# Problem details:
Omitting the pictures, print every line below exactly as it stands.

# Entries provided:

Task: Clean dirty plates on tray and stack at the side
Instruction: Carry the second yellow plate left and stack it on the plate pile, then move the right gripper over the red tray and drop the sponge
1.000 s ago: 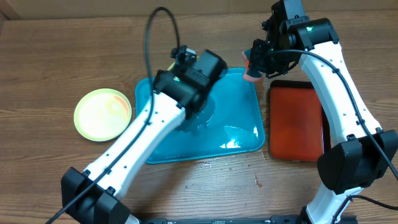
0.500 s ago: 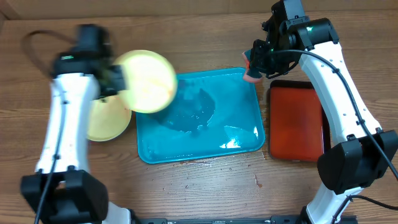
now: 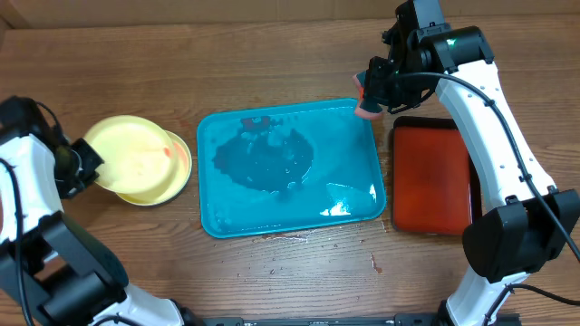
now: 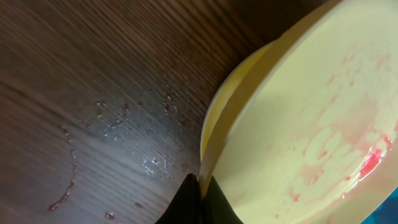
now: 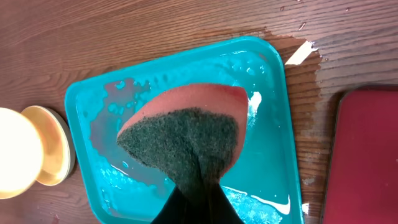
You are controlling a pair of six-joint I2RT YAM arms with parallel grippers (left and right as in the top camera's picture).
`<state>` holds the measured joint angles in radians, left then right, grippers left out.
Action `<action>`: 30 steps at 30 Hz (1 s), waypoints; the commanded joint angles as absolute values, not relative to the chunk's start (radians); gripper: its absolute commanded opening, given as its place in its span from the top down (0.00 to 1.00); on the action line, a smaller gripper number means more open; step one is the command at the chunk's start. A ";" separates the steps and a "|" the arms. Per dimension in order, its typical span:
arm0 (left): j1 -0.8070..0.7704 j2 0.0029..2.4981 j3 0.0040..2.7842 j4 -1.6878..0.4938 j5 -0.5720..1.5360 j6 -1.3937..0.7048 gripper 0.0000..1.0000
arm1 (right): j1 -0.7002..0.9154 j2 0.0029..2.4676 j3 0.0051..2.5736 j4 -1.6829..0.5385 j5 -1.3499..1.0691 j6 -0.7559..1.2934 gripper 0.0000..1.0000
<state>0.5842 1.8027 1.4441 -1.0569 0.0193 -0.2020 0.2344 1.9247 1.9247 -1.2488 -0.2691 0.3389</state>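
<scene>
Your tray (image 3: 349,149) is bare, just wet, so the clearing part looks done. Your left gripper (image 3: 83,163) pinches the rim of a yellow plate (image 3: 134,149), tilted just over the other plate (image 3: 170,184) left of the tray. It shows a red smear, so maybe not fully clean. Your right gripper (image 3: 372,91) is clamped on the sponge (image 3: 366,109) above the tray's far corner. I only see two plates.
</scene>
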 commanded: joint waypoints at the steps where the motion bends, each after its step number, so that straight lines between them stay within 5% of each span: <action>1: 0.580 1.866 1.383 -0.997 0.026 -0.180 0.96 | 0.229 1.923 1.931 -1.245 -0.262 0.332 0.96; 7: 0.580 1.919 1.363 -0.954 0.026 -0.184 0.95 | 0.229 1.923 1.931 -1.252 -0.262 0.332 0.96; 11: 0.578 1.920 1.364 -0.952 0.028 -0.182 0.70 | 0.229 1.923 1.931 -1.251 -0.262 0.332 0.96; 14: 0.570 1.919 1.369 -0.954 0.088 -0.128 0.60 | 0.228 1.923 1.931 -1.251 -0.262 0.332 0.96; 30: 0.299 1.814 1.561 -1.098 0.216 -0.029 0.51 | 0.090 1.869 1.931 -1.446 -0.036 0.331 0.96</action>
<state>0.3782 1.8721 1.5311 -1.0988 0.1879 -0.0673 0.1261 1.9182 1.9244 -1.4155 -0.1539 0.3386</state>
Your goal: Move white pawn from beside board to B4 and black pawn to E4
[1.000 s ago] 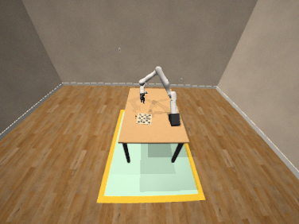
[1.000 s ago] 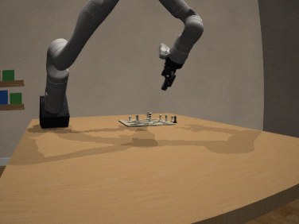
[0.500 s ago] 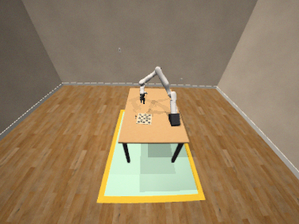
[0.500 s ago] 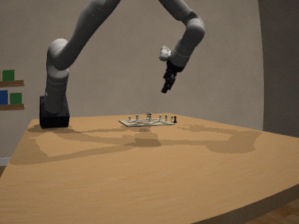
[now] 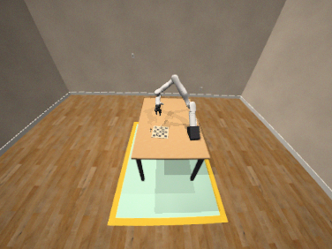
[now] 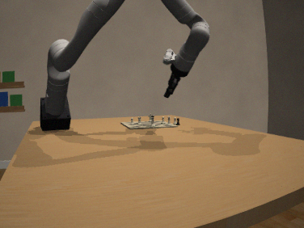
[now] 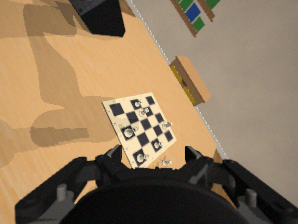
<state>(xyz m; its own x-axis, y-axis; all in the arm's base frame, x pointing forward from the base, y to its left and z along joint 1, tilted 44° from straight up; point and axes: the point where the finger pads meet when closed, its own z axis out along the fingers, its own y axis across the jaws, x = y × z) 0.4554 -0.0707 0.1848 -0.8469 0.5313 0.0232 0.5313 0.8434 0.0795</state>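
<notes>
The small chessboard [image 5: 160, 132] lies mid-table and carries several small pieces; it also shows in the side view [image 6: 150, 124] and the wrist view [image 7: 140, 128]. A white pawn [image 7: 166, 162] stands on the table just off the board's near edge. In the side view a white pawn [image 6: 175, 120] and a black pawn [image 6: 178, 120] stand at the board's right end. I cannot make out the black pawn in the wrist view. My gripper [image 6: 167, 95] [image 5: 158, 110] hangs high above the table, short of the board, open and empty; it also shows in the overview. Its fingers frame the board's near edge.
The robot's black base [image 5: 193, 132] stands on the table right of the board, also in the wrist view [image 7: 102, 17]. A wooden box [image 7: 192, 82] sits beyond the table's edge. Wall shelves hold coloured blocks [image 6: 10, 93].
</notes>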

# Response area:
Task: Clean dirty plates on tray and stack at the side
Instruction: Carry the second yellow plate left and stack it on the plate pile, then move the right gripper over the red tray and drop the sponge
1.000 s ago: 
0.500 s ago: 
now: 
now: 
now: 
You are controlling a pair of six-joint I2RT YAM arms with parallel grippers (left and right as in the top camera's picture).
`<state>` holds the measured joint angles in radians, left then right, grippers left out.
Action `<action>`: 30 steps at 30 Hz (1 s), waypoints; the commanded joint angles as absolute values, not relative to the chunk's start (radians); gripper: its absolute commanded opening, given as its place in its span from the top down (0.00 to 1.00); on the action line, a smaller gripper number means more open; step one is the command at the chunk's start. A ";" separates the steps and a "|" the arms. Per dimension in order, its typical span:
arm0 (left): j1 -0.8070..0.7704 j2 0.0029..2.4981 j3 0.0040..2.7842 j4 -1.6878..0.4938 j5 -0.5720..1.5360 j6 -1.3937..0.7048 gripper 0.0000..1.0000
arm1 (right): j1 -0.7002..0.9154 j2 0.0029..2.4676 j3 0.0051..2.5736 j4 -1.6829..0.5385 j5 -1.3499..1.0691 j6 -0.7559..1.2934 gripper 0.0000..1.0000
<state>0.5842 1.8027 1.4441 -1.0569 0.0193 -0.2020 0.2344 1.9247 1.9247 -1.2488 -0.2691 0.3389</state>
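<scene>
Your tray (image 3: 349,149) is bare, just wet, so the clearing part looks done. Your left gripper (image 3: 83,163) pinches the rim of a yellow plate (image 3: 134,149), tilted just over the other plate (image 3: 170,184) left of the tray. It shows a red smear, so maybe not fully clean. Your right gripper (image 3: 372,91) is clamped on the sponge (image 3: 366,109) above the tray's far corner. I only see two plates.
</scene>
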 commanded: joint waypoints at the steps where the motion bends, each after its step number, so that straight lines between them stay within 5% of each span: <action>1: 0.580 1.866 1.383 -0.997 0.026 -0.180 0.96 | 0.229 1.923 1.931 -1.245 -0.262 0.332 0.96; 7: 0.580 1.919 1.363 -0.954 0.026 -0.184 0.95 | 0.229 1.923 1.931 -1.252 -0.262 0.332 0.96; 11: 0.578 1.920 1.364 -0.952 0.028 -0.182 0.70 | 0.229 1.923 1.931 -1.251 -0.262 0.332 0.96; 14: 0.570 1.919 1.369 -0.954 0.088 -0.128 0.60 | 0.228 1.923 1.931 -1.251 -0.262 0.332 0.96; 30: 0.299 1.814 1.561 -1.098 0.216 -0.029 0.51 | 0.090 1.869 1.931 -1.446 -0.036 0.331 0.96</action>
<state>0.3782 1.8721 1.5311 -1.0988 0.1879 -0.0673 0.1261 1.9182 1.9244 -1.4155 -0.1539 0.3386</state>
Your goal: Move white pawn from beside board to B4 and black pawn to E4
[1.000 s ago] 
[1.000 s ago] 
[0.500 s ago] 
[0.500 s ago] 
[now] 
[now] 
[now] 
<state>(xyz m; its own x-axis, y-axis; all in the arm's base frame, x pointing forward from the base, y to its left and z along joint 1, tilted 44° from straight up; point and axes: the point where the finger pads meet when closed, its own z axis out along the fingers, its own y axis across the jaws, x = y × z) 0.4554 -0.0707 0.1848 -0.8469 0.5313 0.0232 0.5313 0.8434 0.0795</state>
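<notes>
The small chessboard [image 5: 160, 132] lies mid-table and carries several small pieces; it also shows in the side view [image 6: 150, 124] and the wrist view [image 7: 140, 128]. A white pawn [image 7: 166, 162] stands on the table just off the board's near edge. In the side view a white pawn [image 6: 175, 120] and a black pawn [image 6: 178, 120] stand at the board's right end. I cannot make out the black pawn in the wrist view. My gripper [image 6: 167, 95] [image 5: 158, 110] hangs high above the table, short of the board, open and empty; it also shows in the overview. Its fingers frame the board's near edge.
The robot's black base [image 5: 193, 132] stands on the table right of the board, also in the wrist view [image 7: 102, 17]. A wooden box [image 7: 192, 82] sits beyond the table's edge. Wall shelves hold coloured blocks [image 6: 10, 93].
</notes>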

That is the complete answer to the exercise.